The escalation ladder went all the way up this weekend, and the oil market climbed about one rung. Over Saturday and Sunday the United States and Iran traded direct military blows for the first time since the framework was signed in Versailles. Iran droned a second tanker. The US bombed ten Iranian military targets. Iran fired drones and missiles at Bahrain and Kuwait. By Sunday night both sides had agreed to stand down. Through all of it, Brent rose less than a dollar and is now trading just over a dollar above where it sat the day before this war began.

That is the headline. Not the strikes, which were the most serious fighting since the June 17 memorandum, but the fact that live US-Iran combat in the Persian Gulf rebuilt almost none of the premium the market spent four months pricing. A market that once added $40 a barrel on the threat of this exact scenario looked at the scenario actually happening and added a dollar.

The Weekend War

The sequence began before dawn on Saturday, when a one-way attack drone hit the Kiku, a Panama-flagged tanker carrying more than 2 million barrels of crude for Qatar's state energy company, near the strait. It was the second vessel struck in three days, after the Ever Lovely on Thursday. This time Washington answered with force. On Trump's order, US Navy and Air Force units struck ten Iranian military targets in and around the strait: surveillance infrastructure, communications, air defenses, drone storage, and minelayer capabilities.

Iran escalated outward rather than backing down. On Sunday the Revolutionary Guard launched drones and missiles at Bahrain and Kuwait, two Gulf states that host US forces. Bahrain accused Iran of targeting it with drones. Kuwait intercepted two ballistic missiles early Sunday. No casualties or major damage were reported, but it was the widest the conflict had spread since the deal, pulling in two countries that had stayed on the sidelines.

Then, almost as quickly, it stopped. By late Sunday, according to a US official, both sides had agreed to stand down and let vessels move freely. The Joint Maritime Information Center widened the transit corridor near Oman. The whole exchange, from the first drone to the ceasefire, lasted roughly 48 hours.

The Dollar Bounce

Oil opened the week higher and barely held it. WTI traded around $70, just above Friday's settle of $69.23, which was its lowest since February 27. Brent's August contract traded near $72 to $73, up less than a percent. The most telling number: Brent at $73 sits only about $1.27 above its close on February 28, the day before the strait was first closed. The entire war, peak to now, has been given back, and a weekend of two-way strikes added barely more than a rounding error on top.

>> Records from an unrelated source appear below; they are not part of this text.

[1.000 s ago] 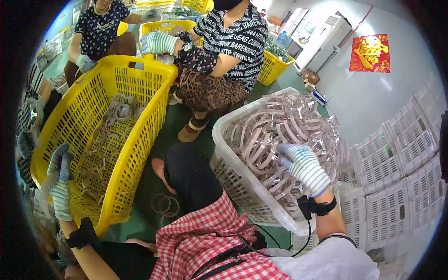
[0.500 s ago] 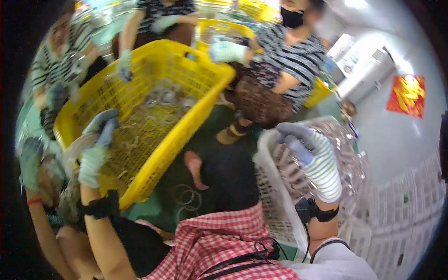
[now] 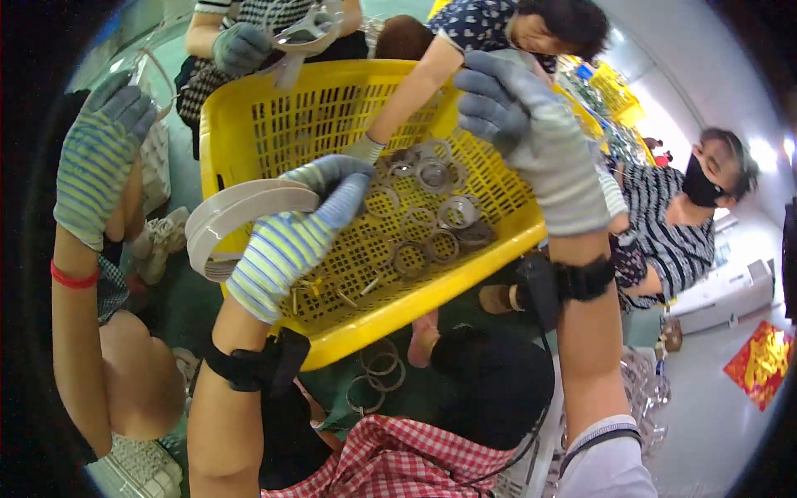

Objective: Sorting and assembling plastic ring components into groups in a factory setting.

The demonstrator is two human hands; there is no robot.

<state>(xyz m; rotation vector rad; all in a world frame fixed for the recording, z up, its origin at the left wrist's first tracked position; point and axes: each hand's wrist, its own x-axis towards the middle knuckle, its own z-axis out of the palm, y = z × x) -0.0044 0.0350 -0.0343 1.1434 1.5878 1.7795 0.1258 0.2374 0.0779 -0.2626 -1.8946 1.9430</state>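
co-worker's glove (image 3: 104, 162) left of the grip. pale rings (image 3: 249, 203) held in left hand (image 3: 300, 236), jutting to its left. yellow basket (image 3: 423, 293) under it; loose rings (image 3: 436, 176) to its right. right hand (image 3: 531, 137) farther right, fingers curled; contents cannot be told.

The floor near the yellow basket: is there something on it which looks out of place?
Yes. A few loose rings lie on the green floor, outside the near side of the yellow basket. This looks odd because similar rings are inside the basket; these may have fallen.
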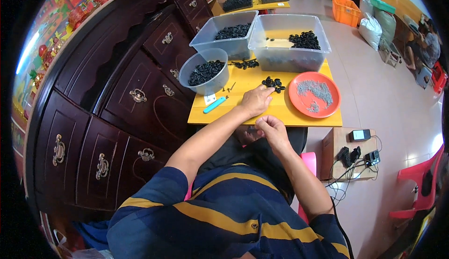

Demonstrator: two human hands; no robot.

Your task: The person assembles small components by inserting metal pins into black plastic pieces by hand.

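Observation:
My left hand (257, 101) lies palm down on the yellow table (243, 111), its fingers stretched to a small pile of black ring-like parts (273, 84); the fingertips touch the pile's near edge. Just past the table's front edge, my right hand (273, 131) is closed with thumb and fingers pinched together; whatever it holds is too small to make out. Right of the pile sits a red-orange plate (301, 108) with many small silvery pins (314, 94). A turquoise-handled tool (215, 105) lies left of my left hand.
Along the table's back stand a round clear tub (222, 83) and two clear plastic bins (204, 43) (290, 58), all holding black parts. A dark wooden cabinet (126, 72) borders the left. Right, a cardboard box (329, 158) carries adapters and cables. Another person (425, 46) sits far right.

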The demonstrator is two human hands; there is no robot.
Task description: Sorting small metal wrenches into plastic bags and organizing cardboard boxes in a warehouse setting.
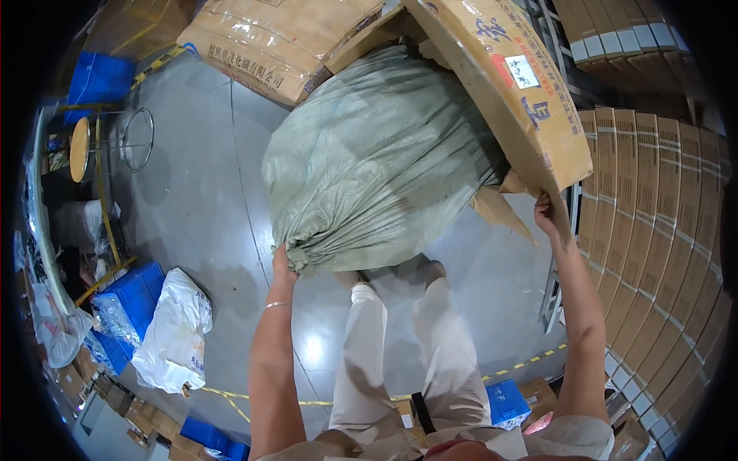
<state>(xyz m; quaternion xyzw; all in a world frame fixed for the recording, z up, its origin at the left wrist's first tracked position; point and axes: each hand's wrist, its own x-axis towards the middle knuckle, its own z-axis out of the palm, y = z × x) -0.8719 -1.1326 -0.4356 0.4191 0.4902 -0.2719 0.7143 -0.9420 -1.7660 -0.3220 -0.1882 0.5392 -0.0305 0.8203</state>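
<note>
A large, full grey-green woven sack (377, 154) bulges out of a cardboard box (511, 84) lying on its side, its gathered neck toward me. My left hand (284, 263) is closed on that bunched neck, fingers partly hidden by the cloth. On the right, my right hand (546, 215) grips the near edge of the box's side wall, fingers curled around the board. A torn cardboard flap (503, 213) sticks out between the sack and my right hand. The far end of the sack is hidden inside the box.
Another taped carton (269, 42) stands at the back, touching the sack. Strapped flat cartons (653, 200) are stacked along the right. At left are a round stool (80, 149), a blue bin (131, 303) and a white plastic sack (175, 330). Yellow-black tape (530, 359) crosses the grey floor.
</note>
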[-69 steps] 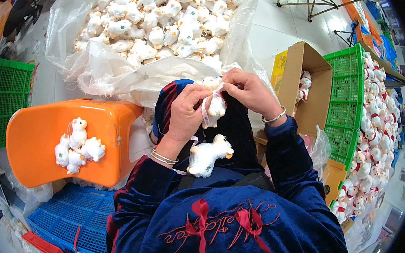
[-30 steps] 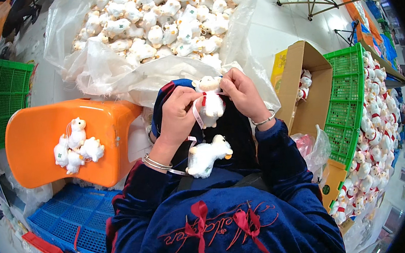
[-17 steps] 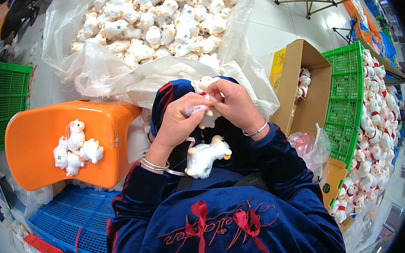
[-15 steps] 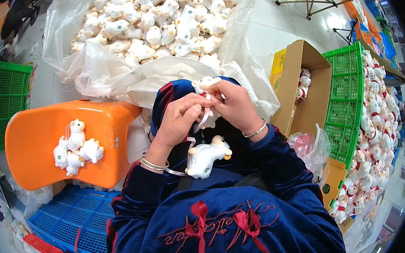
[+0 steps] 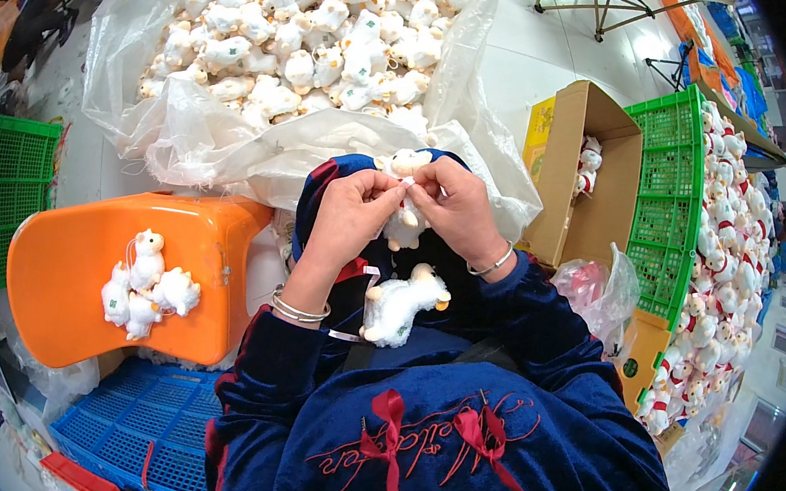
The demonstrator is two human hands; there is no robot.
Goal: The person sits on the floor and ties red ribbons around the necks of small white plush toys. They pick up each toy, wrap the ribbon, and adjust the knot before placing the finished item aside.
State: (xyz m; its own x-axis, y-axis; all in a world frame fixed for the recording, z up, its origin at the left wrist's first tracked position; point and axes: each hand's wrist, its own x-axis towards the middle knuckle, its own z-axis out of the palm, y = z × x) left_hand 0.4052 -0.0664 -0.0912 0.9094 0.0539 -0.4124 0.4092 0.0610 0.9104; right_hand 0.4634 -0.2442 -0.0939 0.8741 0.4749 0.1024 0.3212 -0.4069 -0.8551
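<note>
A small white plush animal (image 5: pixel 404 229) sits upright between my knees, its head (image 5: pixel 403 161) showing above my fingers. My left hand (image 5: pixel 360 212) and my right hand (image 5: pixel 451 202) meet at its neck. Both are closed in a pinch on a narrow ribbon there, mostly hidden by the fingertips; a bit of red shows. On my lap lies a second plush animal (image 5: pixel 404 306), on its side, with a green mark. Beside my left wrist a loose strip of ribbon (image 5: pixel 370 277) runs down, red and whitish.
A clear plastic sack (image 5: pixel 208 150) heaped with plush animals stands ahead. An orange stool (image 5: pixel 59 293) at left bears several more. Right are a cardboard box (image 5: pixel 601 202) with a toy inside and a green crate (image 5: pixel 663 186) beside many red-collared toys. A blue crate (image 5: pixel 141 420) stands lower left.
The hands have drawn together at the plush animal's neck, fingertips meeting. The whitish ribbon that hung between them no longer shows, and the toy's front is more visible.
</note>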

The reason is the same one that has held all month. The shooting did not stop the oil. Crude flows through Hormuz rose in the final week of June to their highest weekly volume since the war began, even as the strikes were underway. Saudi Aramco restarted loadings at Ras Tanura after a near-four-month halt, sending out two very large crude carriers. The supply wave behind the price is now too large for a 48-hour skirmish to reverse, especially one that both sides were visibly racing to end. As Fabien Yip of IG put it, the rebound "reflects a market that had perhaps run too quickly on ceasefire optimism," but the conviction behind it is thin. The market treated the weekend as noise around a trend, not a change in the trend.

Doha, Maybe

The off-ramp is already contested. Trump announced that the US and Iran will meet in Doha on Tuesday for technical talks spanning the nuclear file, sanctions, Hormuz security, and Lebanon, with Steve Witkoff and Jared Kushner attending, and said Iran had requested the meeting. Within hours a senior Iranian foreign ministry official said no technical talks were planned in Doha this week. So the diplomatic next step exists in Washington's telling and not yet in Tehran's, which is roughly where every step of this deal has started.

There was one concrete sweetener: reports that $6 billion in frozen Iranian funds held in Qatar will be released, alongside Oman again rejecting any Hormuz transit fees. The inspections fight remains unmoved, with IAEA monitors still not in the country. And Iran has still not rescinded the closure declaration it issued on June 20, even as its own ports load cargoes at a wartime high.

The market's attention is already drifting past the weekend to July 5, when OPEC+ decides August output. The group has been adding roughly 188,000 barrels a day each month, and nothing over the weekend changed the expectation that it adds more. A live US-Iran exchange could not put a premium back into oil. It is hard to see what, short of a strait that actually closes and stays closed, now can. The barrels are flowing, the producers are pumping, and the price is sitting where the war started.


This article is for informational purposes only and does not constitute financial or investment advice. Oil market conditions can change rapidly. Consult a qualified financial professional before making investment decisions.